• _Requirement_:
Look through the data below and output, unchanged, every line from the one holding "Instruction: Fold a" through the one holding "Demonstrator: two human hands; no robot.", inclusive. Skip the pictures.

Dataset items
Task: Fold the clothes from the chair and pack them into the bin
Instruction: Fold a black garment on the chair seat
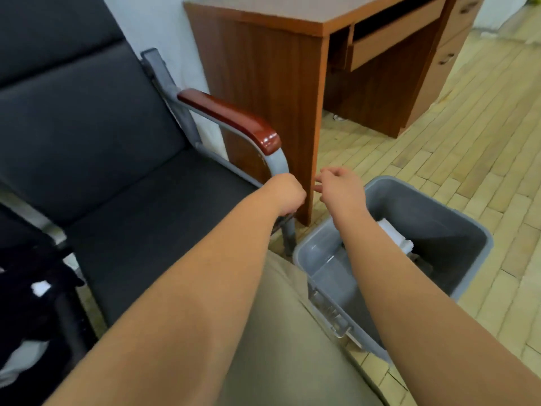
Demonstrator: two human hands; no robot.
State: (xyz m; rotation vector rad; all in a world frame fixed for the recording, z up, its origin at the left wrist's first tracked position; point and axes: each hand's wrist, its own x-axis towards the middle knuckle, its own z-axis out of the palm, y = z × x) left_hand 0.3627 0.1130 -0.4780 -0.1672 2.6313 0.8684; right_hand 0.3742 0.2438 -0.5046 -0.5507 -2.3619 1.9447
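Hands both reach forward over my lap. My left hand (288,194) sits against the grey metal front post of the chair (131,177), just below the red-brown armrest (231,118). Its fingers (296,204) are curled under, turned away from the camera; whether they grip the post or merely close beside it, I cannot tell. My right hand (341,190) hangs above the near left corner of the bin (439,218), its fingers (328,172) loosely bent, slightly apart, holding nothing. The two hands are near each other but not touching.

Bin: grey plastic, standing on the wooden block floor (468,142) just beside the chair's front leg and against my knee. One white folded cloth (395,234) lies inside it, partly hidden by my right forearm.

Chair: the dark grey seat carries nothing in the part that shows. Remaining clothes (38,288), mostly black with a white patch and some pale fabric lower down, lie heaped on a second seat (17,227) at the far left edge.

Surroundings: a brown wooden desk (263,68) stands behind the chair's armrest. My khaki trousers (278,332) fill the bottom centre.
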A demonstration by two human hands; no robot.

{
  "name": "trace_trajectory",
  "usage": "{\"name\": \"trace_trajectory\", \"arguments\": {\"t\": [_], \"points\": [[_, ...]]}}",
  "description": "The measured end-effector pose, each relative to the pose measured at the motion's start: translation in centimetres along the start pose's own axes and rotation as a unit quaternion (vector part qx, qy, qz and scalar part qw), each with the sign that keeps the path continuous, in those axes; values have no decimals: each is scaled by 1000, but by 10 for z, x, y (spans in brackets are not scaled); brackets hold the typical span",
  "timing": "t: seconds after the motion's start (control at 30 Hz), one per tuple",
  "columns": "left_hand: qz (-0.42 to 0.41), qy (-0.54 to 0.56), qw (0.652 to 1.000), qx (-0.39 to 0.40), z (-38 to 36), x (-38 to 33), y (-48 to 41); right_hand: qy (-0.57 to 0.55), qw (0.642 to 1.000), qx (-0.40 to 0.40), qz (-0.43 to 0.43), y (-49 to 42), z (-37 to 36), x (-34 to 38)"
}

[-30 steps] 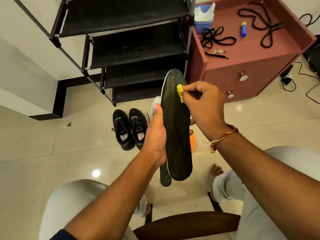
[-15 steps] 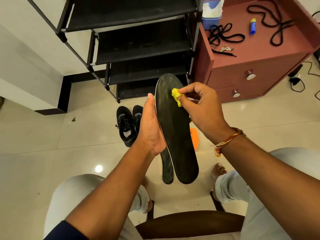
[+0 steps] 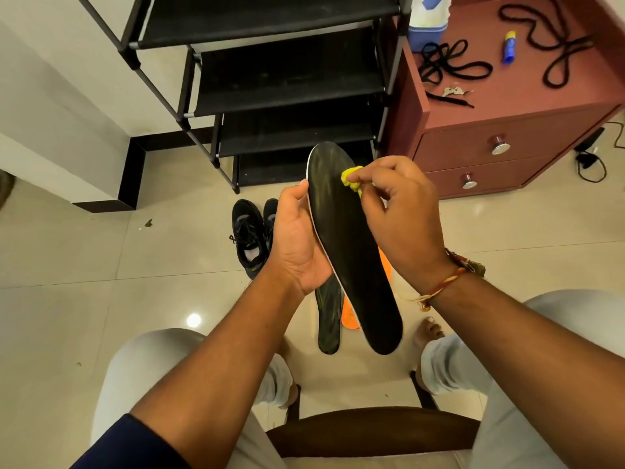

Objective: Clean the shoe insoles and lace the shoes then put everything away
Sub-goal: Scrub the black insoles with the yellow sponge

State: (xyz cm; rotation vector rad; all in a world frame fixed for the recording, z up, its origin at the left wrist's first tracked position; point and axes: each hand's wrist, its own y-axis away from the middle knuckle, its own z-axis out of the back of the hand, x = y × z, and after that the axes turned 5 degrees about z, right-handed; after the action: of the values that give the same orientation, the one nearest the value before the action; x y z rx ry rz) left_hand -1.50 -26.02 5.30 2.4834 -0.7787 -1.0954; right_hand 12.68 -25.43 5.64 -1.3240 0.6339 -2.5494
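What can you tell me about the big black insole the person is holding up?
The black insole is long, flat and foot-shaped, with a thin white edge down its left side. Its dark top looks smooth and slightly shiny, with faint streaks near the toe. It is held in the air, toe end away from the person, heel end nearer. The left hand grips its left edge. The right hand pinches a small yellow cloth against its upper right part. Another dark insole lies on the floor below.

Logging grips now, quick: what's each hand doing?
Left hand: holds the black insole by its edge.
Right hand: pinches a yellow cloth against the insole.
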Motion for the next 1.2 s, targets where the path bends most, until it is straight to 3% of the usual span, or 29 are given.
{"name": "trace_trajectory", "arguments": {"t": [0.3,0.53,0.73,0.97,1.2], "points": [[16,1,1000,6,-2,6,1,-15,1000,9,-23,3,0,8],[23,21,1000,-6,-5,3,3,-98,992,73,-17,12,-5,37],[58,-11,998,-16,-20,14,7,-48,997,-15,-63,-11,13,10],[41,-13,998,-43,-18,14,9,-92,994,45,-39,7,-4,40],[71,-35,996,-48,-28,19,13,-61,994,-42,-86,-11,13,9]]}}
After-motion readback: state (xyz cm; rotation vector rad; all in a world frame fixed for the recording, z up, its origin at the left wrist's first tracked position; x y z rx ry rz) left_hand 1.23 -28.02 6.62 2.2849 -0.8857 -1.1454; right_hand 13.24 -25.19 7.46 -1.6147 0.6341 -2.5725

• _Your solution_:
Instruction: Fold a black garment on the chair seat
Demonstrator: two human hands; no robot.

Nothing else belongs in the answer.